Copy every line of the entries that has the string "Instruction" in it.
-- Opening Marker --
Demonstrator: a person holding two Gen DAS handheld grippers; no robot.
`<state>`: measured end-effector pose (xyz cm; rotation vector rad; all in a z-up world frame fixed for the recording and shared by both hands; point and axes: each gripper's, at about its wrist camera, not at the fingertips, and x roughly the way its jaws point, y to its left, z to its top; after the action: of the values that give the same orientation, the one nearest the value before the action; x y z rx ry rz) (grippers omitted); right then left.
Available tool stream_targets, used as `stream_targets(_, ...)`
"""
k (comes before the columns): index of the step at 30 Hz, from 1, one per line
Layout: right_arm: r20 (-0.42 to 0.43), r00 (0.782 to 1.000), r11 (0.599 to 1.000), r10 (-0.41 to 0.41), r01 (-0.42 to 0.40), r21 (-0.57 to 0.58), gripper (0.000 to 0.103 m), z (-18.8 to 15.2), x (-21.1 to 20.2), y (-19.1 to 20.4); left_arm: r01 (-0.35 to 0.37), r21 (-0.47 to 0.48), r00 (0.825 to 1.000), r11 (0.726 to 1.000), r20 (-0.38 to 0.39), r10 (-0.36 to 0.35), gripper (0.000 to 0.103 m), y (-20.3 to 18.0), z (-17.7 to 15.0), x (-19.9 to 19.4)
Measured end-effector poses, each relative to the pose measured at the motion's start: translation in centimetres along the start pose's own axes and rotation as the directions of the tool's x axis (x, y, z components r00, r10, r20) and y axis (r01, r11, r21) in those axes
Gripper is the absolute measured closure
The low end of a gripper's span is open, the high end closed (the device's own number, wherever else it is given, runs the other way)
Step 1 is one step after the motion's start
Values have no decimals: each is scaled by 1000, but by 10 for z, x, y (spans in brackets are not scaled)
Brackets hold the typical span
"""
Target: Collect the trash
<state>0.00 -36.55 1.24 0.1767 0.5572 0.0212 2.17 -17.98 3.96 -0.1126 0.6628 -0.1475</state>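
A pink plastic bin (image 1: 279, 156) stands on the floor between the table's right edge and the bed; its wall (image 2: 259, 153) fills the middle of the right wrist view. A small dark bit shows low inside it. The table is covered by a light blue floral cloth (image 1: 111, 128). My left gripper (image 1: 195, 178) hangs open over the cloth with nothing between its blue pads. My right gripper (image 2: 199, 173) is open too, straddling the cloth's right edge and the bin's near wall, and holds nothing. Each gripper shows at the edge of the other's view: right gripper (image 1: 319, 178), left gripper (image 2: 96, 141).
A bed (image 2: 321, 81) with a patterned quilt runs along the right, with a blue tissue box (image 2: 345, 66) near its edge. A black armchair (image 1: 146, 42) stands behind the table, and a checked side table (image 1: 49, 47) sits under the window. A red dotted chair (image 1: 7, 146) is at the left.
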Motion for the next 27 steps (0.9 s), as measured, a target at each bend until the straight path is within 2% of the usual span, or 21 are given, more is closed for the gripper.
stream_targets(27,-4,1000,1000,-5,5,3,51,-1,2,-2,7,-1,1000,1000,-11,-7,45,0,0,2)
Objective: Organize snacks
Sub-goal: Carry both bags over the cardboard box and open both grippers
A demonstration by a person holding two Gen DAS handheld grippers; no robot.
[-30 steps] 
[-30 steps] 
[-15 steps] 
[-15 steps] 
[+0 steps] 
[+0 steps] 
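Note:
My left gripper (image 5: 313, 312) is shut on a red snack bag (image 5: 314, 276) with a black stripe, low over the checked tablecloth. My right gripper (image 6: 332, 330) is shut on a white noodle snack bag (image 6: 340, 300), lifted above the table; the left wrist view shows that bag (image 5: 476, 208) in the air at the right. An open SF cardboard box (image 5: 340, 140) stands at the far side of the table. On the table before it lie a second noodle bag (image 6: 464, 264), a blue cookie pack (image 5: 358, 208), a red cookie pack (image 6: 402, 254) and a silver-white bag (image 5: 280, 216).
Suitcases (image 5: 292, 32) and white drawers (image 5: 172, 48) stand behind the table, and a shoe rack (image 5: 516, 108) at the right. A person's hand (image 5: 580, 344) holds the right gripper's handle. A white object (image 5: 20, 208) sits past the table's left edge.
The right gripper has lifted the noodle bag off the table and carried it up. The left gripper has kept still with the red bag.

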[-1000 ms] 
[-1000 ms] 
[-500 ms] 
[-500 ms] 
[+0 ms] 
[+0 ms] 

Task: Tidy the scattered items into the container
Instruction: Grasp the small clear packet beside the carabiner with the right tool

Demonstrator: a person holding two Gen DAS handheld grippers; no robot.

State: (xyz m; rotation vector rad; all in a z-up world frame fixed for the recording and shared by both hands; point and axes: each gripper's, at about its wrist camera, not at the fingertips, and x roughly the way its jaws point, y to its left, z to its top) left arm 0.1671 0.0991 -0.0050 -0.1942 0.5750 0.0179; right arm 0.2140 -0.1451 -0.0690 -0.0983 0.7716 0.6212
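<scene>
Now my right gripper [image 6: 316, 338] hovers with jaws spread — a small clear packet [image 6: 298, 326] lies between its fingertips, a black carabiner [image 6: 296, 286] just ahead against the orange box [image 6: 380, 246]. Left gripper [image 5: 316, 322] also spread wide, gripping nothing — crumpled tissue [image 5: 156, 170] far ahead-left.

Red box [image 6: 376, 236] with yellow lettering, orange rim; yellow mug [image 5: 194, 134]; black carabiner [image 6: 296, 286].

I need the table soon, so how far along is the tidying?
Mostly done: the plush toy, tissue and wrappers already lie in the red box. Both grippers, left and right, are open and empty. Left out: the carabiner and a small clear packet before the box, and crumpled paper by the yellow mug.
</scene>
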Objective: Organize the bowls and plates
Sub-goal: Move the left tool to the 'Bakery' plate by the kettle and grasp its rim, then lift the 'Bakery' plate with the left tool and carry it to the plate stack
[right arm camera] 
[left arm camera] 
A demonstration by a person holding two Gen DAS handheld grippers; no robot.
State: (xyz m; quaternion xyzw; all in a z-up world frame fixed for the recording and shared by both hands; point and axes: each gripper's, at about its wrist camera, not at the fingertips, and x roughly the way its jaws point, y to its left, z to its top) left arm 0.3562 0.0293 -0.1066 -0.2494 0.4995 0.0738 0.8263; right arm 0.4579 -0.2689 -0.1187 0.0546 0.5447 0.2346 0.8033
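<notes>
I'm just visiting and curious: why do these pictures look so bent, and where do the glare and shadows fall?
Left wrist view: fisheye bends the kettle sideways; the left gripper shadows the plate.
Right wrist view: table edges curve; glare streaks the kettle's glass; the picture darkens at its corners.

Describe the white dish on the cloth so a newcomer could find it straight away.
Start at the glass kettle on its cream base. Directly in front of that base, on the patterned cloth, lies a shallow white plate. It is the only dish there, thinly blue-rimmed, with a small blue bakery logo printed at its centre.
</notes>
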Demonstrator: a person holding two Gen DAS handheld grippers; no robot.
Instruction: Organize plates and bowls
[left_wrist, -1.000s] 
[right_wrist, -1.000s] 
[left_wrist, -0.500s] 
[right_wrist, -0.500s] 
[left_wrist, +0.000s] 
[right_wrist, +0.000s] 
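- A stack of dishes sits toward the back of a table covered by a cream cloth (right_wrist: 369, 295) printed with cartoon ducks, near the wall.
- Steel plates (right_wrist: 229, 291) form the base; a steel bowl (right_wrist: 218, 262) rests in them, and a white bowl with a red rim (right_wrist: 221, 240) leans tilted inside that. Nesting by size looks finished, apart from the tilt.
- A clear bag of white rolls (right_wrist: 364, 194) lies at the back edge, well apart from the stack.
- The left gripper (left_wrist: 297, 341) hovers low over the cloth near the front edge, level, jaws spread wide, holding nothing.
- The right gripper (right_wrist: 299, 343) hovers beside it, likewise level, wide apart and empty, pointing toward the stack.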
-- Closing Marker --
[Task result]
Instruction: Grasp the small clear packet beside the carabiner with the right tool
Instruction: Organize plates and bowls

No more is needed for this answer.